Apricot Tart

Apricot Tart-1

Serves:  6

Preparation: 45 minutes plus 60 minutes for the sweet shortcrust pastry

Apricots are not only plenty in the Provence, but they are also one of the best. I try to find the ripest apricots in our local market in Vaison la Romaine. They should have a deep orange flesh and a red blush on the skin and above all be juicy. Not the stuff we get very often in our supermarkets in the US – harvested too early and as a result, devoid of any flavor. This tart is all about flavor!

I really like to enjoy the apricot tart with a vanilla ice cream or an almond granita …. delicious!
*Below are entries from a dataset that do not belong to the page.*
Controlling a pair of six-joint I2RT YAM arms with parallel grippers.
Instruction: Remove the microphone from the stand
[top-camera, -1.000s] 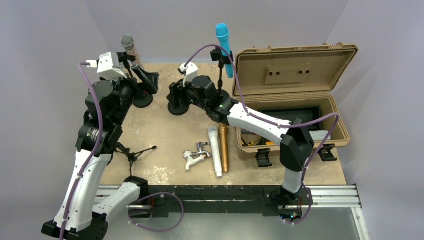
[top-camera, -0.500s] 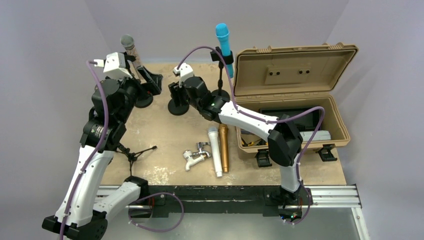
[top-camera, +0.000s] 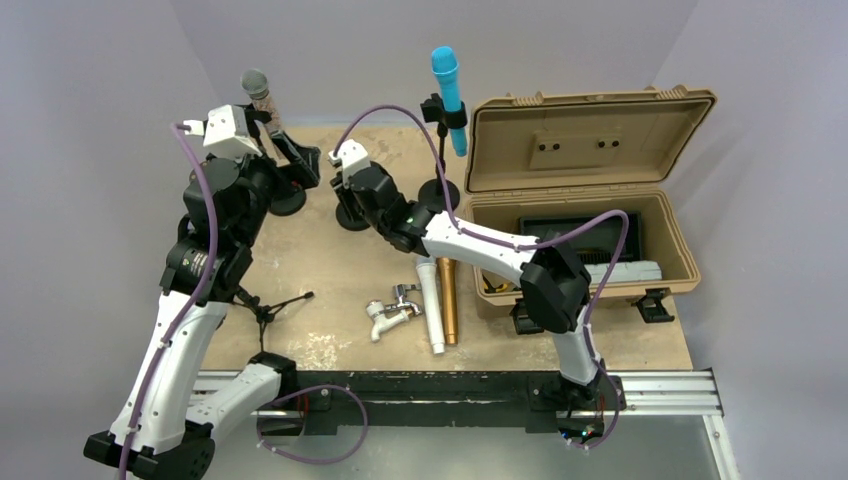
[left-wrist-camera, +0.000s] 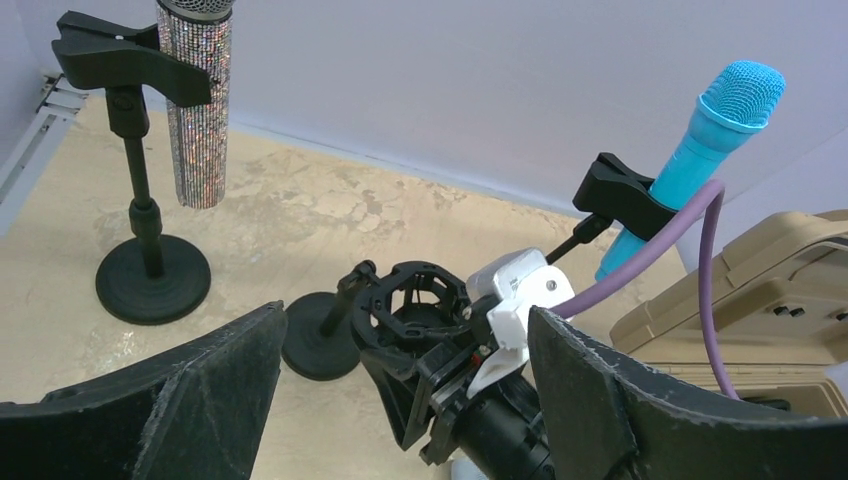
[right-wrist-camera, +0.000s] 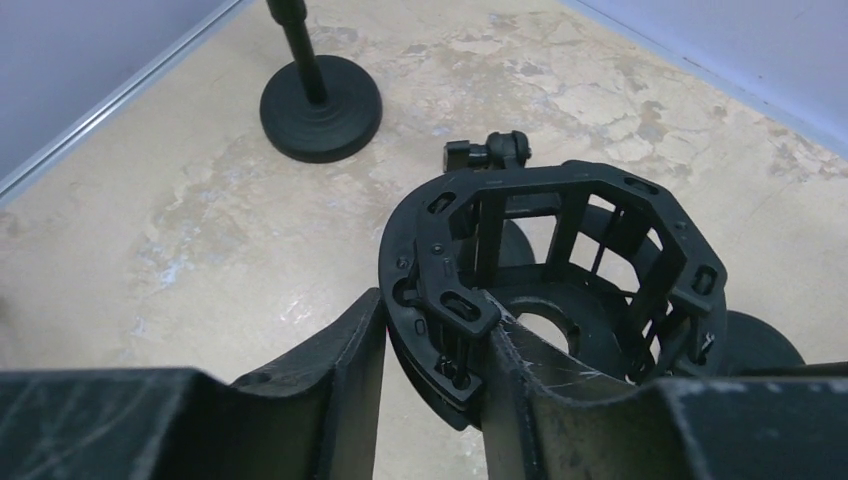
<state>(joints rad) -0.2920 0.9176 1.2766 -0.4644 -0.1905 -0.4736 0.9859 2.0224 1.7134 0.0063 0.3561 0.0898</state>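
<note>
1. Two mics stand clipped at the back of the counter (right-wrist-camera: 200, 220). The glitter mic (left-wrist-camera: 195, 110) hangs in its stand (left-wrist-camera: 150, 275) at the left. The blue mic (top-camera: 447, 85) tilts in a clip beside the open case (top-camera: 590, 170).
2. The left claw (left-wrist-camera: 405, 312) gapes wide with nothing between its fingers, near the glitter mic's stand but apart from it.
3. The right claw (right-wrist-camera: 435, 320) is clamped on the rim of a black cage mount (right-wrist-camera: 560, 270), a finger on either side.
4. A white mic (top-camera: 430, 300) and a copper mic (top-camera: 447, 295) lie side by side on the counter, near the case.
</note>
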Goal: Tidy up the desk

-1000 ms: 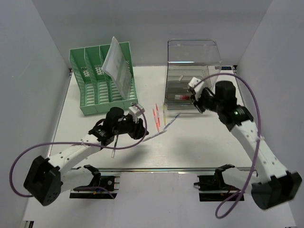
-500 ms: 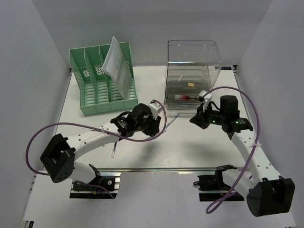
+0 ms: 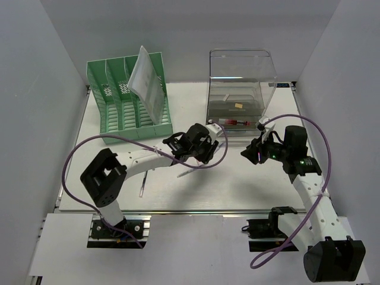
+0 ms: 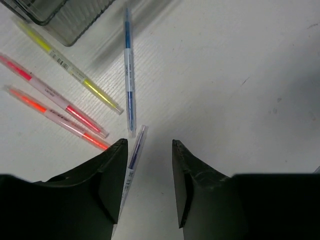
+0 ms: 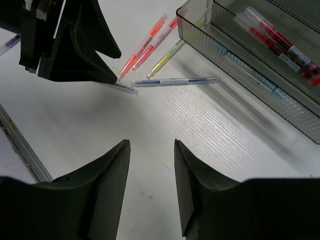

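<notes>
left gripper [image 4: 148, 145] jaws apart, empty, low over purple pen [image 4: 135, 152] lying on the white table [image 3: 249, 181] that spans under both arms; right gripper [image 5: 151, 142] jaws apart, empty, above table near clear drawer box [image 3: 240, 83]; blue pen [image 4: 128, 75], yellow highlighter [image 4: 70, 75] loose beside box; green rack [image 3: 119, 113] far left

The desk [image 3: 249, 184] is big, flat and white, and it is not shiny. It lies level and is shaped like a wide box top. Up close, its top shows thin straight lines. A thin metal rail [image 3: 196, 211] runs along its near edge.
</notes>
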`<state>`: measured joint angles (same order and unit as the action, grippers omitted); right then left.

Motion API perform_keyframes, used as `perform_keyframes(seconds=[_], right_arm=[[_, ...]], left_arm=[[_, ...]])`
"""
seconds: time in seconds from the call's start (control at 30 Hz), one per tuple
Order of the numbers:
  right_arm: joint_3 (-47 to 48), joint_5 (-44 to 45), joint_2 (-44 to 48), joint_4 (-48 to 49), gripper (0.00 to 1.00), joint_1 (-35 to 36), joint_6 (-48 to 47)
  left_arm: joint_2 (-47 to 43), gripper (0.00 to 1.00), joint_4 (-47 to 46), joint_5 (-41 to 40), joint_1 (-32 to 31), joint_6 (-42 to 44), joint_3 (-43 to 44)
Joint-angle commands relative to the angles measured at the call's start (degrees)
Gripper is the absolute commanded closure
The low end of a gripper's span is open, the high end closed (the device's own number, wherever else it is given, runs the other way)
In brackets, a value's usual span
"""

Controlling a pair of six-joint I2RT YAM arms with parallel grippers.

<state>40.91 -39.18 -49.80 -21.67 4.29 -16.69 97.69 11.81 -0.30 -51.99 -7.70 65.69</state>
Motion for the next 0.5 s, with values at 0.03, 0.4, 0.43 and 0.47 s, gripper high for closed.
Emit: perform_keyframes(seconds=[0.03,0.4,0.43,0.47], right_arm=[[-0.47,-0.81,0.06,1.98,0.53,-0.69,-0.80],[-1.18,0.59,0.23,2.69,0.53,-1.40,-0.80],[-1.18,0.68,0.14,2.69,0.53,-1.31,-0.80],[-1.18,0.68,-0.03,2.69,0.53,-1.39,-0.80]], left_arm=[[-2.14,0.48,2.25,-1.90,0.31,1.29,2.26],[-19.19,0.53,11.01,-13.58,1.54,-11.18,-11.28],[-20.51,0.55,12.60,-15.94,2.15,-12.84,-12.68],[-22.70,0.58,15.58,-16.75,2.85,-13.82,-13.21]])
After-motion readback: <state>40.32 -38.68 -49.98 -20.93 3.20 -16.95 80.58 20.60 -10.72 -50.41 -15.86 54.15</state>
  • 1 sweet shortcrust pastry for a 10 inch (25 cm) tart pan with removable bottom, for ingredients, click here.
  • butter to grease pastry tin
  • 1 lb (450 g) ripe apricots, halved and pitted:
  • 6 Tbsp sugar
  • 6 Tbsp apricot jam

Apricot Tart-3

First, prepare the sweet shortcrust pastry and let it rest in the fridge – you find the recipe here.
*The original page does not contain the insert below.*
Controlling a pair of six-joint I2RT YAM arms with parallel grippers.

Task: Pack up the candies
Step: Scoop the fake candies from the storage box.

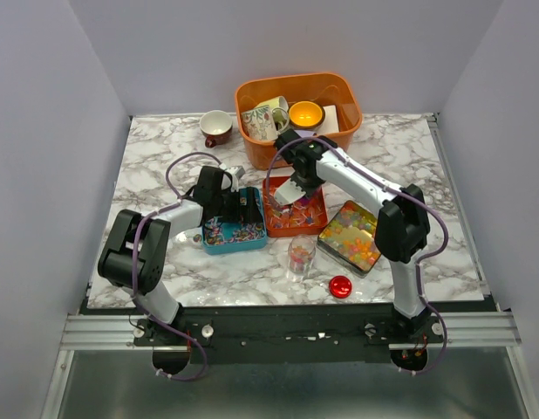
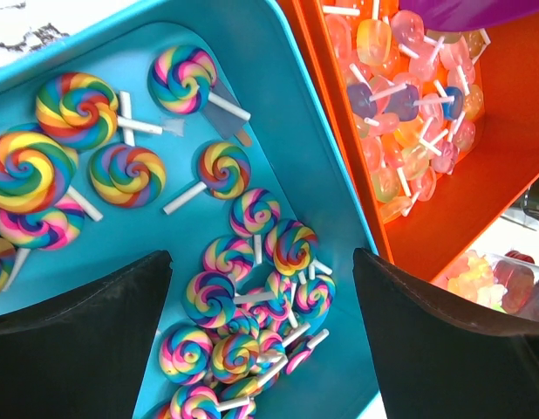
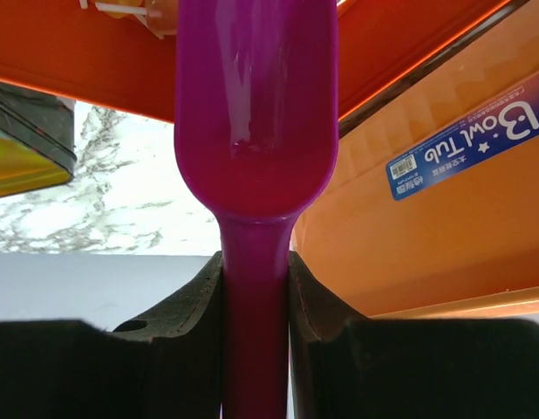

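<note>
Candies [image 2: 224,325] lie in three lots at mid-frame of the top view: swirl lollipops in the blue tray [image 2: 278,113], pale ones in the orange tray [image 2: 461,201], and jelly beads in the tin [image 1: 335,220] at the right. The jar [image 1: 300,257], below the trays, holds a few. The lid [image 1: 340,286] lies near it on the bench [image 1: 165,157].

Right tool [image 3: 256,271] is clamped on the scoop [image 3: 256,105] handle. The bowl is at the orange tray, and no candy is seen in it. Left tool [image 2: 261,262] hangs spread wide over the blue tray, holding nothing.

Judgement: the scooping step is in hand. The next move is to dig into the pale pile, lift level, and carry to the jar without spilling.
</note>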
After 1 hour in the fridge remove pastry ball from the refrigerator and let it warm up a bit. It will make pastry more pliable and easy to work with. Do not attempt to roll out your pastry straight from the refrigerator, it will be a crumbly mess.
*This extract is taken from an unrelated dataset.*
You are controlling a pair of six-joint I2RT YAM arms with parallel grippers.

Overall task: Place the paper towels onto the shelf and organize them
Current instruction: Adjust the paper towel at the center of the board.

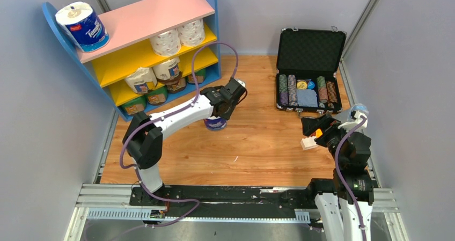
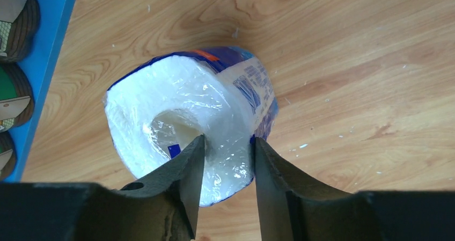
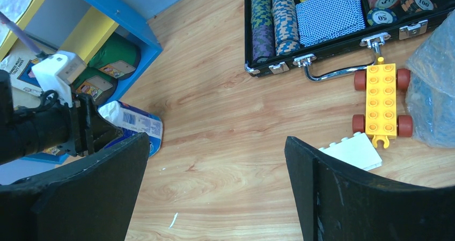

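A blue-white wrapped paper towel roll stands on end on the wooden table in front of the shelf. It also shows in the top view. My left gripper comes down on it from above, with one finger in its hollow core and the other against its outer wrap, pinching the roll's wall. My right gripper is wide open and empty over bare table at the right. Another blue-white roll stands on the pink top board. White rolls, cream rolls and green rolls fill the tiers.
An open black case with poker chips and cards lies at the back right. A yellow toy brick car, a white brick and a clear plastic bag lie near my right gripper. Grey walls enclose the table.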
In the meantime flour rolling pin and working surface and preheat the oven 375°F (190°C).
Roll out pastry onto the bottom and sides of a 10 inch (25 cm) pie pan with removable bottom. Cut off excessive pastry hanging over the sides. Arrange apricots halves cut side down, close together inside the pastry. Sprinkle with sugar. Bake until both pastry and apricots are golden. About 40 minutes.

Warm the apricot jam in a small saucepan. If the jam is too thick, thin it up with a bit of water to spread it more easily over the apricots. Serve warm or at room temperature with creme fraiche or vanilla ice cream.